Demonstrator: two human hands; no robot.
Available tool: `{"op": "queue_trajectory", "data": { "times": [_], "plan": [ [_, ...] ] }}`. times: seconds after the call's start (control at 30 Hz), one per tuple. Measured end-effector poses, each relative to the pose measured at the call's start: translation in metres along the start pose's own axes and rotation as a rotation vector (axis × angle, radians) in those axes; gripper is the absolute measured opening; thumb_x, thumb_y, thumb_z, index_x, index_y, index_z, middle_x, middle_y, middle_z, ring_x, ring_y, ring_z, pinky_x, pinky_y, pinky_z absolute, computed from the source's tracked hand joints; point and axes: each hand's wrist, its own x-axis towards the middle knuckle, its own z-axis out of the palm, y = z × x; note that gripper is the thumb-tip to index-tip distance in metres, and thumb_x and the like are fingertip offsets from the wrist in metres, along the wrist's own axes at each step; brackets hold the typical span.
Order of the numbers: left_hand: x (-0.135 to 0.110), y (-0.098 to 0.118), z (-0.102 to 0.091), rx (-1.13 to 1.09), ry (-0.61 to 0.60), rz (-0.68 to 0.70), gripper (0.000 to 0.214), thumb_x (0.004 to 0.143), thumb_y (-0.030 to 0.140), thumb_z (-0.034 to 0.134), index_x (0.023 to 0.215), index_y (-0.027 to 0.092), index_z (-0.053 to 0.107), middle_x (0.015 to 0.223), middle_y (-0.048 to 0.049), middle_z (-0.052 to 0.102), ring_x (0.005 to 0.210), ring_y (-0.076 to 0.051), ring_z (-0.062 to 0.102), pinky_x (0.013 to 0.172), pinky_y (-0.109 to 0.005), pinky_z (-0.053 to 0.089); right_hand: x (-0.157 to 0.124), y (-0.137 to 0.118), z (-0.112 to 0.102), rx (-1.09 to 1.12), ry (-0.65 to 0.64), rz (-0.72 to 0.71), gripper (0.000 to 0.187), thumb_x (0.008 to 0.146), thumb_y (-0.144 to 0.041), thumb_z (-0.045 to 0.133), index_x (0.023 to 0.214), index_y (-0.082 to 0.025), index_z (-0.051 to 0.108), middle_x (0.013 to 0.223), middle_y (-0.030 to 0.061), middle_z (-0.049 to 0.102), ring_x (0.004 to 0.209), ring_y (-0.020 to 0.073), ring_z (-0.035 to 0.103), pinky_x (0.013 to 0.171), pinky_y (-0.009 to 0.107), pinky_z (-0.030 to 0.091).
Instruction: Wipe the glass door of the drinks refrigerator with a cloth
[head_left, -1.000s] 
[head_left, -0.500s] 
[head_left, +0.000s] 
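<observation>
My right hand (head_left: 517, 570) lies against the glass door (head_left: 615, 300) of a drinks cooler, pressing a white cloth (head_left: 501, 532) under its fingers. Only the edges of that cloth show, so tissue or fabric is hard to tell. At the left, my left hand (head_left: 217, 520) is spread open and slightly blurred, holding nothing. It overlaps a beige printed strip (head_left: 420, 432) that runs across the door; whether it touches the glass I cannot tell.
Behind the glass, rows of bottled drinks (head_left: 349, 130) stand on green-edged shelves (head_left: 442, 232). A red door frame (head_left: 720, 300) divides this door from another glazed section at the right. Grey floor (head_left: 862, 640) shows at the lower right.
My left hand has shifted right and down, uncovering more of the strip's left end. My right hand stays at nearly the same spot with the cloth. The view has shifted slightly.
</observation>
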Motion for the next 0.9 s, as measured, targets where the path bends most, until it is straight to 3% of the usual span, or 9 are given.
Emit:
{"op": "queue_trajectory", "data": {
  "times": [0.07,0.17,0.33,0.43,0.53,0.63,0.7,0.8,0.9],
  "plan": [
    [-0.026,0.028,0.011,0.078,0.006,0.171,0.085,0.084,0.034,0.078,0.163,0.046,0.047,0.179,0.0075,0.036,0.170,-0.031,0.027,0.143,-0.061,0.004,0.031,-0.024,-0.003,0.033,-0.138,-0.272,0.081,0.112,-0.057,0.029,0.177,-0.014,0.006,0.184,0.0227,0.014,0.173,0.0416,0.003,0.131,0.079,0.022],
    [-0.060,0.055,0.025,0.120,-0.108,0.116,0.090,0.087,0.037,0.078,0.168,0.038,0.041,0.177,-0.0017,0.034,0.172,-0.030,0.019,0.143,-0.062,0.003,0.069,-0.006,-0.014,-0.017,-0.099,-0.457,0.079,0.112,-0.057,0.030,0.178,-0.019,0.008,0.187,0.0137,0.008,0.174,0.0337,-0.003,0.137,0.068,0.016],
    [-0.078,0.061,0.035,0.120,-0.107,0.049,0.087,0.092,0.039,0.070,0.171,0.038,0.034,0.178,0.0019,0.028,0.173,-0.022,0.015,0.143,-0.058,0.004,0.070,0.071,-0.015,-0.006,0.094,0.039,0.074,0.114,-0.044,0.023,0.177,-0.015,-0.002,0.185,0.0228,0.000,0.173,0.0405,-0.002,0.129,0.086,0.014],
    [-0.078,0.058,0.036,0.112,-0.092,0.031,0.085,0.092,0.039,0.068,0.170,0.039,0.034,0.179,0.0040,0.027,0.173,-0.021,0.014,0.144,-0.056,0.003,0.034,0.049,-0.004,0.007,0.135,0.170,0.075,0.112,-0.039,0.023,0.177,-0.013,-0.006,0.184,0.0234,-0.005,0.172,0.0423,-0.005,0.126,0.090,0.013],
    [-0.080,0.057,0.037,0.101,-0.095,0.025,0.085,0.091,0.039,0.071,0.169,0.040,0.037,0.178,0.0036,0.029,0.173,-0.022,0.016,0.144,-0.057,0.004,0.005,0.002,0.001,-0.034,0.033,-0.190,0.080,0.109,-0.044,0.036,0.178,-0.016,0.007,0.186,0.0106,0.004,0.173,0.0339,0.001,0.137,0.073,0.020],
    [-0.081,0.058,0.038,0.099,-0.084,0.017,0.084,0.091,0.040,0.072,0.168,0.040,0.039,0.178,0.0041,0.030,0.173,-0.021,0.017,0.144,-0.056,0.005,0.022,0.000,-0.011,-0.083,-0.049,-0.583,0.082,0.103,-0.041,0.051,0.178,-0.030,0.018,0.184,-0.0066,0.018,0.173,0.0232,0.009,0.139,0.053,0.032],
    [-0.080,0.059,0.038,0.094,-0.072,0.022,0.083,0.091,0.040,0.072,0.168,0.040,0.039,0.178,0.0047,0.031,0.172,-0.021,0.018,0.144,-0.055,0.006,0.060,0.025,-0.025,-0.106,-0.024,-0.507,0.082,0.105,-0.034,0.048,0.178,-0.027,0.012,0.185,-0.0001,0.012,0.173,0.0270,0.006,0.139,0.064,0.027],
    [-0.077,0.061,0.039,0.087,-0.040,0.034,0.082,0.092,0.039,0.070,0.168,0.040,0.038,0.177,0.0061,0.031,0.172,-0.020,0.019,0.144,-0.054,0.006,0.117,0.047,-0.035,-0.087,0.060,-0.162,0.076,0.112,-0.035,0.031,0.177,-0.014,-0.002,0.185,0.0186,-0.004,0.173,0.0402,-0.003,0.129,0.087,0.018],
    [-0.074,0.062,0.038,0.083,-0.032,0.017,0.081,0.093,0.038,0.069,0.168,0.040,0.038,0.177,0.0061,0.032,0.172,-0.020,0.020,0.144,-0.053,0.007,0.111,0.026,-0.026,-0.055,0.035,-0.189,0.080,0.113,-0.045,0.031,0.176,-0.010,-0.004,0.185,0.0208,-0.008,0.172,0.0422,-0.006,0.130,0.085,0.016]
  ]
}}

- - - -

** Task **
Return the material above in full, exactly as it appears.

** Your response **
Demonstrator: two human hands; no robot.
Available tool: `{"op": "queue_trajectory", "data": { "times": [_], "plan": [ [_, ...] ] }}`. times: seconds after the call's start (control at 30 Hz), one per tuple. Measured end-effector poses, each relative to the pose measured at the call's start: translation in metres along the start pose's own axes and rotation as a rotation vector (axis × angle, radians) in those axes; gripper is the absolute measured opening; thumb_x, thumb_y, thumb_z, index_x, index_y, index_z, middle_x, middle_y, middle_z, ring_x, ring_y, ring_z, pinky_x, pinky_y, pinky_z absolute, computed from the source's tracked hand joints; point and axes: each hand's wrist, its own x-axis towards the middle knuckle, its own z-axis out of the palm, y = z × x; note that gripper is the thumb-tip to index-tip distance in metres, and thumb_x and the like are fingertip offsets from the wrist in metres, along the wrist's own axes at each step; brackets hold the typical span.
Order of the numbers: left_hand: x (-0.135 to 0.110), y (-0.098 to 0.118), z (-0.102 to 0.091), rx (-1.13 to 1.09), ry (-0.61 to 0.60), rz (-0.68 to 0.70), gripper (0.000 to 0.214), thumb_x (0.004 to 0.143), thumb_y (-0.030 to 0.140), thumb_z (-0.034 to 0.134), index_x (0.023 to 0.215), index_y (-0.027 to 0.092), index_z (-0.053 to 0.107), middle_x (0.015 to 0.223), middle_y (-0.048 to 0.049), middle_z (-0.052 to 0.102), ring_x (0.005 to 0.210), ring_y (-0.076 to 0.051), ring_z (-0.062 to 0.102), pinky_x (0.013 to 0.172), pinky_y (-0.109 to 0.005), pinky_z (-0.053 to 0.089); right_hand: x (-0.157 to 0.124), y (-0.137 to 0.118), z (-0.112 to 0.102), rx (-1.09 to 1.12), ry (-0.65 to 0.64), rz (-0.72 to 0.71), gripper (0.000 to 0.187), thumb_x (0.008 to 0.146), thumb_y (-0.144 to 0.041), thumb_z (-0.045 to 0.133), index_x (0.023 to 0.214), index_y (-0.082 to 0.025), index_z (-0.051 to 0.108), middle_x (0.013 to 0.223), middle_y (-0.030 to 0.061), middle_z (-0.049 to 0.102), ring_x (0.004 to 0.209), ring_y (-0.020 to 0.073), ring_z (-0.035 to 0.103), pinky_x (0.013 to 0.171), pinky_y (-0.009 to 0.107), pinky_z (-0.030 to 0.091).
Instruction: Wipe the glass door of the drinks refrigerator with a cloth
[head_left, -1.000s] 
[head_left, -0.500s] 
[head_left, +0.000s] 
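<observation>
My right hand (head_left: 517, 570) lies against the glass door (head_left: 615, 300) of a drinks cooler, pressing a white cloth (head_left: 501, 532) under its fingers. Only the edges of that cloth show, so tissue or fabric is hard to tell. At the left, my left hand (head_left: 217, 520) is spread open and slightly blurred, holding nothing. It overlaps a beige printed strip (head_left: 420, 432) that runs across the door; whether it touches the glass I cannot tell.
Behind the glass, rows of bottled drinks (head_left: 349, 130) stand on green-edged shelves (head_left: 442, 232). A red door frame (head_left: 720, 300) divides this door from another glazed section at the right. Grey floor (head_left: 862, 640) shows at the lower right.
My left hand has shifted right and down, uncovering more of the strip's left end. My right hand stays at nearly the same spot with the cloth. The view has shifted slightly.
</observation>
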Motion for the next 0.9 s, as measured, targets where the path bends most, until it is straight to 3% of the usual span, or 9 are given.
Emit:
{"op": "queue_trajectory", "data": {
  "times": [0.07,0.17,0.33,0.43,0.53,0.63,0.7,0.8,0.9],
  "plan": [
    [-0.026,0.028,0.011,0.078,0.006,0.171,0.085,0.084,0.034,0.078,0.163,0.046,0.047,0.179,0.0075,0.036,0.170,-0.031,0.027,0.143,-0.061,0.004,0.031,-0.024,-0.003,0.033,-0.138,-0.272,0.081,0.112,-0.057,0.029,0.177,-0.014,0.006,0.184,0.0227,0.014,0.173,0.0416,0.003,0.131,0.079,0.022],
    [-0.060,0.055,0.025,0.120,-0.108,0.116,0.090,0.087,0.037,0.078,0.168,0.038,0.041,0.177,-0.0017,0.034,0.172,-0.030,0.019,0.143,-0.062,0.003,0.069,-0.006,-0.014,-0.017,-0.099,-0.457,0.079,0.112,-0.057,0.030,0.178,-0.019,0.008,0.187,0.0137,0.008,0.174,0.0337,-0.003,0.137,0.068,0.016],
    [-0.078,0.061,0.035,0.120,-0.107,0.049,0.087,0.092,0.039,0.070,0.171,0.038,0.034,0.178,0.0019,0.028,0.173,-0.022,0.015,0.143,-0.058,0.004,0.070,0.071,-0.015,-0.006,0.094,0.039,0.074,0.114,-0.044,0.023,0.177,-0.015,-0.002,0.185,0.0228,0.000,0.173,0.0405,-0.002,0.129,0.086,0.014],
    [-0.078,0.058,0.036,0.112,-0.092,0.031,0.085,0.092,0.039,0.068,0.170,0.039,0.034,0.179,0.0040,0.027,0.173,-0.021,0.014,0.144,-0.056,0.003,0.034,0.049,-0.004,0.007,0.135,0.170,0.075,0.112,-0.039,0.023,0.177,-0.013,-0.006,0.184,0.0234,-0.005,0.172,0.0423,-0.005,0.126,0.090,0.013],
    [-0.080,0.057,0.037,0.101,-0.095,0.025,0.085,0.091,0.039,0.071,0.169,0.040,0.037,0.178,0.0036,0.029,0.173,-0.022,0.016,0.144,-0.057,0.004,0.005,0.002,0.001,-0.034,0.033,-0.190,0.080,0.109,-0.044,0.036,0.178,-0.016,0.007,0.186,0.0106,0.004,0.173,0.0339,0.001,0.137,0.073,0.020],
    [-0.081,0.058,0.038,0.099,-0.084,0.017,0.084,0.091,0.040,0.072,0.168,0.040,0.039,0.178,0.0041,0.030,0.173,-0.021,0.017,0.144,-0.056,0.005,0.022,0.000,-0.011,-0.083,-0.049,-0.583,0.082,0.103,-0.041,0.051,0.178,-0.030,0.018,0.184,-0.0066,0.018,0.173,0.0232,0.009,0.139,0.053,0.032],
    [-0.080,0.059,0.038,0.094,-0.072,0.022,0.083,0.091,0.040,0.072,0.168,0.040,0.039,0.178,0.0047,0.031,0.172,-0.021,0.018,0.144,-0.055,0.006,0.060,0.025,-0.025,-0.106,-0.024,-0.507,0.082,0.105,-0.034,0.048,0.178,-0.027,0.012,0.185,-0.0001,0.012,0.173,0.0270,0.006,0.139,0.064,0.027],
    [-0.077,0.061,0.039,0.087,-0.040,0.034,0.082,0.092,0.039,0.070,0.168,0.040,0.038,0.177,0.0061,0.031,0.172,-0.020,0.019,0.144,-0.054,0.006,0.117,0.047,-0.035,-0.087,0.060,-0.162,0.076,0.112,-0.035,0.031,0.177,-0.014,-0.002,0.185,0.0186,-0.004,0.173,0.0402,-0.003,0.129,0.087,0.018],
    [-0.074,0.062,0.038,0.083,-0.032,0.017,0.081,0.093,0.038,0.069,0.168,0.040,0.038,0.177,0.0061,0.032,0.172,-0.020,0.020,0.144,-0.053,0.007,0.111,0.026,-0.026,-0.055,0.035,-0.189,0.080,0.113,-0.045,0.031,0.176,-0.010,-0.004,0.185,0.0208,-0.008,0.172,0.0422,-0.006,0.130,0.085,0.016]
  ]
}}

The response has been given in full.